COLLECTED DATA:
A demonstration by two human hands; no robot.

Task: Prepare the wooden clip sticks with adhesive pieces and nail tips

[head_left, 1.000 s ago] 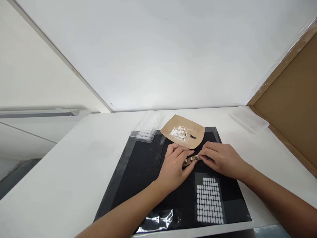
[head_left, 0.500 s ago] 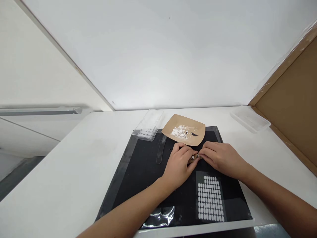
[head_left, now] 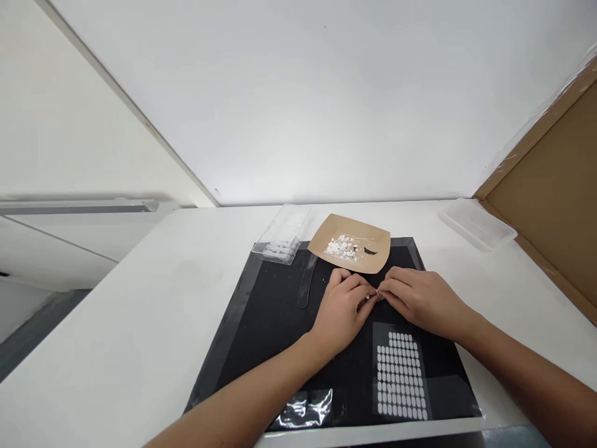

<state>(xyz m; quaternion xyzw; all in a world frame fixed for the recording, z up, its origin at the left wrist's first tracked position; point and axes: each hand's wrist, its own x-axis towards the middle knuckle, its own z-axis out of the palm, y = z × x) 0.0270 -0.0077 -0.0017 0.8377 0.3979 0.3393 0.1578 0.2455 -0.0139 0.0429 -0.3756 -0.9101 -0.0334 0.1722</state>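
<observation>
Both hands pinched together — seemingly fingertip-to-fingertip

Bright, diffuse light is spread over the white wall, glare is thrown by clear film below the left hand, and fingertip detail seems slightly blurred.

Small tan piece was mostly hidden by fingertips of left hand and right hand, so full shape could not be seen. Little pale round bit showed in gap between left thumb and finger. Tiny shiny bit was right where both hands' fingertips came together. All were over black mat, near brown plate. Too small to tell more.
</observation>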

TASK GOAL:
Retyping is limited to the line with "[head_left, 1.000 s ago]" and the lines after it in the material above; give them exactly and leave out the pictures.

COMPLETED TASK:
[head_left, 1.000 s ago] 
[head_left, 0.500 s ago] 
[head_left, now] 

<state>(xyz m; quaternion xyzw; all in a world frame fixed for the recording, z up, its origin at the left wrist's first tracked position; point and axes: each hand's wrist, its own x-axis towards the middle knuckle, its own z-axis out of the palm, y = z × x) 0.0270 -0.0077 -0.0017 0.8377 0.3979 0.3393 0.1578 0.2455 -0.0139 0.0429 -0.3756 -0.9101 -0.0334 0.1722</state>
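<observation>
Both hands pinched together — seemingly fingertip-to-fingertip

Bright, diffuse light is spread over the white wall, glare is thrown by clear film below the left hand, and fingertip detail seems slightly blurred.

Small tan piece was mostly hidden by fingertips of left hand and right hand, so full shape could not be seen. Little pale round bit showed in gap between left thumb and finger. Tiny shiny bit was right where both hands' fingertips came together. All were over black mat, near brown plate. Too small to tell more.
</observation>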

No more work is needed on this exercise.